Yesterday, we remembered The Visitation of the Blessed Virgin Mary, which you can read about in the first chapter of Luke's Gospel. You can also visit the traditional site of the visitation at Ein Karem, which I have had the opportunity to do twice previously, although not on my most recent visit to the Holy Land.

In a sermon he preached fifteen years ago on this topic, Brother Curtis Almquist, SSJE, began like this:
In the calendar of the church we remember today an unlikely visitation of two women: Mary and Elizabeth. The mere fact that they are visiting one another is not unlikely. To the contrary. They are relatives, and they live within a long walk between each others’ homes. The “unlikely” element is the reason that occasions this particular visit, and that is, they are both pregnant. Within months they will bear sons who will ultimately usher in enormous changes, both theological and sociological changes. Elizabeth bearing a son John, whom we will call “John the Baptist”: he would prepare the way (the way, at least for some people) to recognize his cousin, Jesus, reportedly the long-awaited Messiah. And Jesus would be born of Mary. These two pregnancies more than stretch the imagination. (Emphasis mine; to read the full sermon, check it out here.
That phrase about "stretching the imagination" is a helpful one to me. So, too, the Magnificat (which is set in this same context and can be found in Luke 1:46-55.) Mary sings that her soul magnifies the Lord, and her spirit rejoices in God, her savior. She sings what her son, Jesus, will one day preach - that the last shall be first, and the first shall be last. Now if that doesn't "stretch the imagination!"

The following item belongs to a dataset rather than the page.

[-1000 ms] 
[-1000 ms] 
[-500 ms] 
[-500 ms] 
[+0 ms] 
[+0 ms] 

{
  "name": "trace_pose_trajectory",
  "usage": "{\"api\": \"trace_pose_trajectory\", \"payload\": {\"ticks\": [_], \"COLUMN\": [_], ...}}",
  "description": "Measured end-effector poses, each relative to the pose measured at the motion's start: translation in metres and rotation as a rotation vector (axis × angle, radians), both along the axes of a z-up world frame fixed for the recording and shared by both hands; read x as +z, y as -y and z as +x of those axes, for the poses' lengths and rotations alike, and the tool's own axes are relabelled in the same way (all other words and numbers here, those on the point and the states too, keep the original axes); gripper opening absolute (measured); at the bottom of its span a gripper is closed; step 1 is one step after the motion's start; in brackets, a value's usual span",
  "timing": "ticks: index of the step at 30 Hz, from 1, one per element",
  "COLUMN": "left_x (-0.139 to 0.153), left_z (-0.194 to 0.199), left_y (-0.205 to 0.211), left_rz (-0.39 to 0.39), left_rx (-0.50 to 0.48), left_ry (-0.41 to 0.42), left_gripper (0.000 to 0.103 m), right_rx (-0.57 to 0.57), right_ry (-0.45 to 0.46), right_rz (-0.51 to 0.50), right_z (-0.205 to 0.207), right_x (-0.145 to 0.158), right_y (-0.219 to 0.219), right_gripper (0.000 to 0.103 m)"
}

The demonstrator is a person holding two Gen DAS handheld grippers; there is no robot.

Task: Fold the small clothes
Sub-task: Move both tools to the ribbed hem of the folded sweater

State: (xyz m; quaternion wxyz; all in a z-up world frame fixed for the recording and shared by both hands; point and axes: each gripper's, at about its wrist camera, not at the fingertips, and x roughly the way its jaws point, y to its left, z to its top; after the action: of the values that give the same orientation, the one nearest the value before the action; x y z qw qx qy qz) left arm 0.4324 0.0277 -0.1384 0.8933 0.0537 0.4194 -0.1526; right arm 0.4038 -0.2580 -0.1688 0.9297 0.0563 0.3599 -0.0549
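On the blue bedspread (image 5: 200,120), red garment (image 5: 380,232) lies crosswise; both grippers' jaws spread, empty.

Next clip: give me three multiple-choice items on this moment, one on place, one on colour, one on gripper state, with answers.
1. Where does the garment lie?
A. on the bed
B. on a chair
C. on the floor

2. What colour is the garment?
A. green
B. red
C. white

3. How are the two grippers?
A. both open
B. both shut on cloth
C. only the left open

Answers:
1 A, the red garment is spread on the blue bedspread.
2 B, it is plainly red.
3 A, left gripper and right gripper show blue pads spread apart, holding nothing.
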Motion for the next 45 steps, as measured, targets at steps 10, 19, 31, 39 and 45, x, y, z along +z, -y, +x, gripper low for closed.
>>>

I read two posts recently on this topic, in addition to Curtis' sermon, that also stretched my own imagination. One is by one of my favorite Biblical scholars, Ched Myers. It can be found here. And then I read Heidi Neumark's reflection in The Christian Century. Extraordinarily good. I commend them all to you.

The visitation matters for many reasons, but perhaps in some small measure it is a kind of "case study" for why Scripture needs to be read, learned, marked, and inwardly digested. Slowly. It's not ultimately a primer for doctrine, but a way to cultivate theological imagination, and then to stretch that theological imagination as we turn the story over and over again and find ourselves in the midst of it.

It may also remind us that the "visitations" of our own lives - those intimate encounters with others - are both life-changing and life-giving.